Endlich betrat der stattliche Mann den Raum und schien ihn fast völlig auszufüllen. Die beiden musterten sich. Qglhupf schaute hoch und ihm ins Gesicht. eigentlich doch gar nicht so furchteinflößend dachte sie. Und dann ...

"Danke!"

Ranthoron

"Das wird sich noch rausstellen." Ein schiefes Lächeln erhellte das Gesicht der Wache. Sie umkreiste den Tisch und setzte sich, und zeigte auf einen Stuhl gegenüber: "Setz' dich doch. Und was wollten diese Rüpel von dir?"

Qglhupf

Qglhupf überlegte eine Weile, ob sie der Wache vertrauen kann. Aber eigentlich blieb ihr ja nichts anderes übrig, wenn sie nicht wieder vor dem Tor landen wollte. Wer weiß, ob die Kerle schon weg waren. Außerdem wurde es langsam dunkel.

"Das hier wollten sie von mir: Ein Pergament, was ich nicht lesen kann, in das ein Stab eingewickelt ist, den ich nicht anfassen kann, ohne mir die Finger zu verbrennen. Wisst Ihr vielleicht, was das ist? Oder kennt Ihr jemanden, der es mir sagen kann?"

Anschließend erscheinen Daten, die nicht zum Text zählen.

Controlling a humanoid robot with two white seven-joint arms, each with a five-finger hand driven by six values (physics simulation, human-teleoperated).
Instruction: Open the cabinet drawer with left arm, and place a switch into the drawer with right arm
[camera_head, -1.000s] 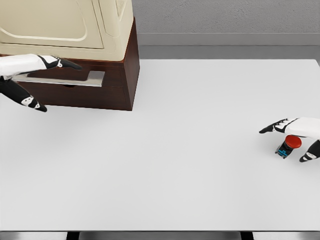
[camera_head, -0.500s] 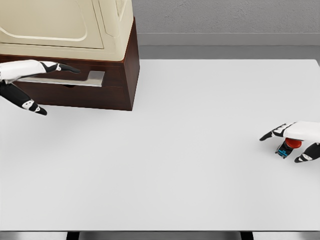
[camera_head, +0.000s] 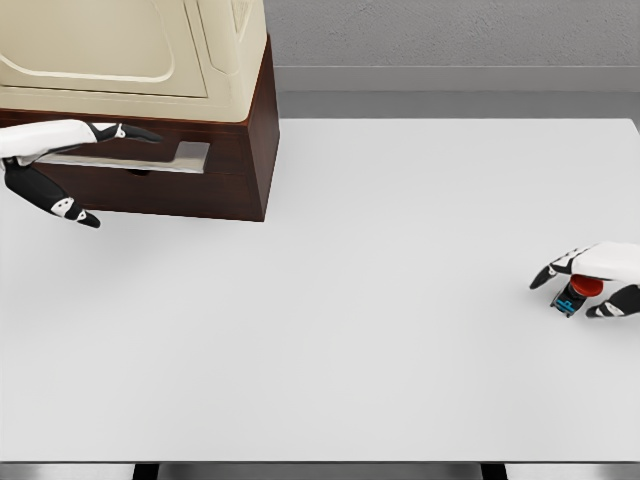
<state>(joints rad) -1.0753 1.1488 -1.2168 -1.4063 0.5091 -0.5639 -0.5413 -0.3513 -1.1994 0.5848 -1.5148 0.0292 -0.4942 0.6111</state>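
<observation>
The switch (camera_head: 587, 288), a red button on a small blue base, sits on the white table (camera_head: 380, 300) near its right edge. My right hand (camera_head: 568, 296) covers it from the right, with fingers and thumb curled in close on either side. At the upper left the dark brown drawer (camera_head: 200, 190) of the cabinet is closed, with a grey bar handle (camera_head: 165, 159) across its front. My left hand (camera_head: 122, 177) is at that handle, open: the fingers lie along the top of the bar's left part and the thumb hangs well below it.
The cream upper body of the cabinet (camera_head: 130, 50) overhangs the drawer at the back left. A grey wall runs behind the table. The table's front edge lies near the bottom of the view.
My right hand has sunk onto the switch and its fingers have drawn in around it. The left hand's thumb rose slightly; its fingers stay over the handle. The drawer has not moved.
</observation>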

Das musste reichen. Wenn sie etwas erfahren wollte, sollte sie besser mehr Fragen stellen als beantworten, bis sie wusste woran sie war.

Ranthoron

Die Wache kratzte sich am Kopf.

"Am besten fragst du Telan in der Bibliothek... Er kennt sich mit allen möglichen Sprachen aus, warum nicht auch damit."
Die Wache entfernte sich unbewußt etwas von dem präsentierten Objekt. "Meine Wache endet erst in einer Stunde - möchtest du solange warten? Oder soll ich Dir den Weg beschreiben?"

Er lauschte nach draußen, seufzte, nahm ein Pergament und die Feder und fügte hinzu: "Auf jeden Fall muß ich einen Passierschein ausstellen. Wie heißt du denn?"

Qglhupf

"Qglhupf" heiß ich.

"Und ich glaube, ich gehe lieber allein, wenn Ihr mir den Weg beschreiben wollt."

Sie denkt sich: Mit diesem Kerl von einem Bären in Begleitung wäre ich zwar für den Moment sicher. Die Aufmerksamkeit, die ich dadurch erwecke, könnte später aber ein Problem werden.

Ranthoron

Die Wache füllte mühselig das Formular aus, die Zungenspitze stahl sich hervor.

Nach einer gefühlten Ewigkeit übergab er Qglhupf das Pergament und beschrieb in knappen Worten den Weg zur Bibliothek. Danach grüßte sie und begab sich wieder auf ihren Posten.